_Material shown_
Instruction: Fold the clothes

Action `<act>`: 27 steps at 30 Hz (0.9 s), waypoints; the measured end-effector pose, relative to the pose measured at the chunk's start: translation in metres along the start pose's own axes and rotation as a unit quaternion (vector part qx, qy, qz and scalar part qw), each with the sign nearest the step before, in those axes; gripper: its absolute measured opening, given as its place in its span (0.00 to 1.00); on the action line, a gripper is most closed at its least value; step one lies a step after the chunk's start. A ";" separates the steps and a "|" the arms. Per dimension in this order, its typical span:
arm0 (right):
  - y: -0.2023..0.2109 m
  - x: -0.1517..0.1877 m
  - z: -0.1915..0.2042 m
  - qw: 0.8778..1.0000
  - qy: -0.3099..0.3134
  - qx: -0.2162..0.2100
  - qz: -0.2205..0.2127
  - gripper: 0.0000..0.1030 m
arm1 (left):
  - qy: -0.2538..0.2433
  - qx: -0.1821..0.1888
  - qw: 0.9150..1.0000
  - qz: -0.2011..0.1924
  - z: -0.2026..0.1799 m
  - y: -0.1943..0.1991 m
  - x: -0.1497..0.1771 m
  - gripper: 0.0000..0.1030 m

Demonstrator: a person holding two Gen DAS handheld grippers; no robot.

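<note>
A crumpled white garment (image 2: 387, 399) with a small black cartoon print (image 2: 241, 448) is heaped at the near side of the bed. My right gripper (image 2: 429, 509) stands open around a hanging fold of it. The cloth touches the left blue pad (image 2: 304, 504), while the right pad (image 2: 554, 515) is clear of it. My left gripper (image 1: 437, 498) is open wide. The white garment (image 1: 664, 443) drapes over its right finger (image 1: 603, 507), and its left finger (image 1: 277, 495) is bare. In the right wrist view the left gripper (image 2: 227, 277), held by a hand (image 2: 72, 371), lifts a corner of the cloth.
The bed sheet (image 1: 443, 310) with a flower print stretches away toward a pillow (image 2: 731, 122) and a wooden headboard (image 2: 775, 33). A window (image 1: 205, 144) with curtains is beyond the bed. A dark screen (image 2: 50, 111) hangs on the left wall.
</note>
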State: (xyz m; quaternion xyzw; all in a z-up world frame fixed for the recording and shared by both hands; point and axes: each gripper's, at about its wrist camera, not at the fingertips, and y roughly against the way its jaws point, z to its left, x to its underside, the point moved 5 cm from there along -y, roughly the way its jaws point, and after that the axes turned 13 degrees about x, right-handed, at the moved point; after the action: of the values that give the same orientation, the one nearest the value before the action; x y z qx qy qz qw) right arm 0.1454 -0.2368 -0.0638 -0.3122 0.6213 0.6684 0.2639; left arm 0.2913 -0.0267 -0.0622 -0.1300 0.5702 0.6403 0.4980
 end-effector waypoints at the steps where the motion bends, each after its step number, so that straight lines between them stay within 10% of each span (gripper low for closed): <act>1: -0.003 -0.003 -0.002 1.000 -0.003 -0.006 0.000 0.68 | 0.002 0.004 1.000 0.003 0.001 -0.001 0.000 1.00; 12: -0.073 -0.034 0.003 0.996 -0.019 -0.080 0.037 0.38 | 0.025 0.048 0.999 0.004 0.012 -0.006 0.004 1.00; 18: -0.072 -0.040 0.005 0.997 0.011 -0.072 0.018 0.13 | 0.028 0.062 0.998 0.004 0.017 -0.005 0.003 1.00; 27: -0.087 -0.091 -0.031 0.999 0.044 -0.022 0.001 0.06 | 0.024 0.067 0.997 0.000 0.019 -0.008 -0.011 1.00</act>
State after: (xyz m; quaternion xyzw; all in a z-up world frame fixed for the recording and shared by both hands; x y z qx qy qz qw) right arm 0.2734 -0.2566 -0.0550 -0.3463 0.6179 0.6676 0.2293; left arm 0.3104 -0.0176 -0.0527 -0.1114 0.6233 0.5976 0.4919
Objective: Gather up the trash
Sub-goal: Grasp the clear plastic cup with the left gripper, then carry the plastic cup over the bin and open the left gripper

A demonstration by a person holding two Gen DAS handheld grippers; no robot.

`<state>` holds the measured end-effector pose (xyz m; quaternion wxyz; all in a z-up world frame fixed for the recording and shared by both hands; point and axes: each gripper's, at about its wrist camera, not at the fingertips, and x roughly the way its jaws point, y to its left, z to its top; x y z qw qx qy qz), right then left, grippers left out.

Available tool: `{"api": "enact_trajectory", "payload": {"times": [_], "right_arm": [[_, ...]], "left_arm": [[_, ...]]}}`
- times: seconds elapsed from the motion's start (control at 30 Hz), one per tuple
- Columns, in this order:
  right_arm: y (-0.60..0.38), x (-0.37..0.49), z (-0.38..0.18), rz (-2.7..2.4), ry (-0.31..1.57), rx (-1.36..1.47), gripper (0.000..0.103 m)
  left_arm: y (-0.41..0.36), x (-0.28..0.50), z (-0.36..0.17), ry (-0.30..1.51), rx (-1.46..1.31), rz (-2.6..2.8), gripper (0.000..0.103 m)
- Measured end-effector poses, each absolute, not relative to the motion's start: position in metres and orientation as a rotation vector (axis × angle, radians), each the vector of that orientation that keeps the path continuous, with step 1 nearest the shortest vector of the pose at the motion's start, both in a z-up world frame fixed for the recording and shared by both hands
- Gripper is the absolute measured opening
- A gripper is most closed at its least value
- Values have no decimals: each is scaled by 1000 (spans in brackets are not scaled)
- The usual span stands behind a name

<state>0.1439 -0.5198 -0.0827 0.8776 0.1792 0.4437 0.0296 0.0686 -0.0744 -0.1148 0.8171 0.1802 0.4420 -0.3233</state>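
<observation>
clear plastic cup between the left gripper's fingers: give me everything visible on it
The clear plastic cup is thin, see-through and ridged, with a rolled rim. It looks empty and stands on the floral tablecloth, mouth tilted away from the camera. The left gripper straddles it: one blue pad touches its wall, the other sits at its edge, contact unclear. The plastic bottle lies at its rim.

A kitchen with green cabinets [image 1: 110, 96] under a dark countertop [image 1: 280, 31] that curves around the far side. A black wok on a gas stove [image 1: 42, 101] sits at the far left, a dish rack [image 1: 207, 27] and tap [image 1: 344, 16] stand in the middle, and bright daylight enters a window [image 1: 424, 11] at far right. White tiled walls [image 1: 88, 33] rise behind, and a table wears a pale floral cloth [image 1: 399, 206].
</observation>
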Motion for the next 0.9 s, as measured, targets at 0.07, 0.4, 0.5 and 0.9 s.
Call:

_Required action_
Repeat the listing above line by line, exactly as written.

_Answer for the task_
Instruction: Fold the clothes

Action `<act>`: 27 steps at 30 Hz (0.9 s), waypoints; the measured end-effector pose, relative to the pose measured at the chunk's start: translation in metres along the start pose's own axes and rotation as a unit quaternion (vector part qx, qy, qz and scalar part qw), each with the sign nearest the step before, in those axes; gripper: its absolute measured opening, given as its place in its span (0.00 to 1.00); on the action line, a gripper is most closed at its least value; step one lies a step after the chunk's start. A ";" separates the steps and a "|" the arms. Per dimension in this order, its typical span:
arm0 (right):
  - y: -0.2023..0.2109 m
  - x: -0.1517..0.1877 m
  - z: -0.1915..0.2042 m
  - qw: 0.8778..1.0000
  - qy: -0.3099..0.3134
  - qx: -0.2162..0.2100
  - qz: -0.2205..0.2127
  - gripper: 0.0000..0.1030 m
arm1 (left):
  - qy: -0.2538..0.2433
  - qx: -0.1821..0.1888
  - qw: 0.9150..1.0000
  - qz: -0.2011..0.1924
  - z: -0.2026..0.1799 m
  - y: -0.1943..0.1991 m
  - x: -0.1497..0.1771 m
  - gripper: 0.0000..0.1030 m

Demonstrator: a person holding two Gen DAS handheld grippers; no robot.

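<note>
A crumpled white garment (image 2: 387, 399) with a small black cartoon print (image 2: 241, 448) is heaped at the near side of the bed. My right gripper (image 2: 429, 509) stands open around a hanging fold of it. The cloth touches the left blue pad (image 2: 304, 504), while the right pad (image 2: 554, 515) is clear of it. My left gripper (image 1: 437, 498) is open wide. The white garment (image 1: 664, 443) drapes over its right finger (image 1: 603, 507), and its left finger (image 1: 277, 495) is bare. In the right wrist view the left gripper (image 2: 227, 277), held by a hand (image 2: 72, 371), lifts a corner of the cloth.
The bed sheet (image 1: 443, 310) with a flower print stretches away toward a pillow (image 2: 731, 122) and a wooden headboard (image 2: 775, 33). A window (image 1: 205, 144) with curtains is beyond the bed. A dark screen (image 2: 50, 111) hangs on the left wall.
</note>
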State: (xyz m; quaternion xyzw; all in a z-up world frame fixed for the recording and shared by both hands; point and axes: each gripper's, at about its wrist camera, not at the fingertips, and y roughly against the way its jaws point, z to its left, x to its underside, the point moved 5 cm from there along -y, roughly the way its jaws point, and after that the axes turned 13 degrees about x, right-handed, at the moved point; after the action: of the values that give the same orientation, the one nearest the value before the action; x y z qx qy qz qw) right arm 0.1454 -0.2368 -0.0638 -0.3122 0.6213 0.6684 0.2639; left arm 0.2913 -0.0267 -0.0622 -0.1300 0.5702 0.6403 0.4980
 end-effector waypoints at the steps where the motion bends, each after its step number, so that straight lines between them stay within 10% of each span (gripper low for closed): <act>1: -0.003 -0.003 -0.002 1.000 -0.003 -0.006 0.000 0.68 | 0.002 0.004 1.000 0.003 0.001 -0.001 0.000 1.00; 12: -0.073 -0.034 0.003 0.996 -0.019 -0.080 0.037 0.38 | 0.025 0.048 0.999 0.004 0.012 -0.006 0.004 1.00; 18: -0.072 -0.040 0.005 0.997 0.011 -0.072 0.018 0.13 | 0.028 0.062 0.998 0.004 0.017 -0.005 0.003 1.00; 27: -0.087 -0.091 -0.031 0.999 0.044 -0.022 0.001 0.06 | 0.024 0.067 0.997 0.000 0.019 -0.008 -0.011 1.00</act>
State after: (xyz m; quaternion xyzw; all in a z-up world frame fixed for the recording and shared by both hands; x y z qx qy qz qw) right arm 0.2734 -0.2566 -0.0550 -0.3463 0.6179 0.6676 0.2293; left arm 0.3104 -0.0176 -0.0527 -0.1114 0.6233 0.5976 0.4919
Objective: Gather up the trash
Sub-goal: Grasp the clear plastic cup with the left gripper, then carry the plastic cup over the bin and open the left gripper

A demonstration by a person holding two Gen DAS handheld grippers; no robot.

`<state>` holds the measured end-effector pose (xyz m; quaternion wxyz; all in a z-up world frame fixed for the recording and shared by both hands; point and axes: each gripper's, at about its wrist camera, not at the fingertips, and x roughly the way its jaws point, y to its left, z to its top; x y z qw qx qy qz), right then left, grippers left out.

Available tool: `{"api": "enact_trajectory", "payload": {"times": [_], "right_arm": [[_, ...]], "left_arm": [[_, ...]]}}`
- times: seconds elapsed from the motion's start (control at 30 Hz), one per tuple
- Columns, in this order:
  right_arm: y (-0.60..0.38), x (-0.37..0.49), z (-0.38..0.18), rz (-2.7..2.4), ry (-0.31..1.57), rx (-1.36..1.47), gripper (0.000..0.103 m)
  left_arm: y (-0.41..0.36), x (-0.28..0.50), z (-0.36..0.17), ry (-0.30..1.51), rx (-1.46..1.31), rz (-2.6..2.8), gripper (0.000..0.103 m)
- Measured end-effector poses, each absolute, not relative to the motion's start: position in metres and orientation as a rotation vector (axis × angle, radians), each the vector of that orientation that keeps the path continuous, with step 1 nearest the shortest vector of the pose at the motion's start, both in a z-up world frame fixed for the recording and shared by both hands
- Gripper is the absolute measured opening
- A gripper is most closed at its least value
- Values have no decimals: each is scaled by 1000 (spans in brackets are not scaled)
- The usual span stands behind a name

<state>0.1439 -0.5198 -0.0827 0.8776 0.1792 0.4437 0.0296 0.0686 -0.0744 -0.1148 0.8171 0.1802 0.4420 -0.3233</state>
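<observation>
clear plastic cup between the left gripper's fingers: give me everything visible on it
The clear plastic cup is thin, see-through and ridged, with a rolled rim. It looks empty and stands on the floral tablecloth, mouth tilted away from the camera. The left gripper straddles it: one blue pad touches its wall, the other sits at its edge, contact unclear. The plastic bottle lies at its rim.

A kitchen with green cabinets [image 1: 110, 96] under a dark countertop [image 1: 280, 31] that curves around the far side. A black wok on a gas stove [image 1: 42, 101] sits at the far left, a dish rack [image 1: 207, 27] and tap [image 1: 344, 16] stand in the middle, and bright daylight enters a window [image 1: 424, 11] at far right. White tiled walls [image 1: 88, 33] rise behind, and a table wears a pale floral cloth [image 1: 399, 206].
</observation>
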Motion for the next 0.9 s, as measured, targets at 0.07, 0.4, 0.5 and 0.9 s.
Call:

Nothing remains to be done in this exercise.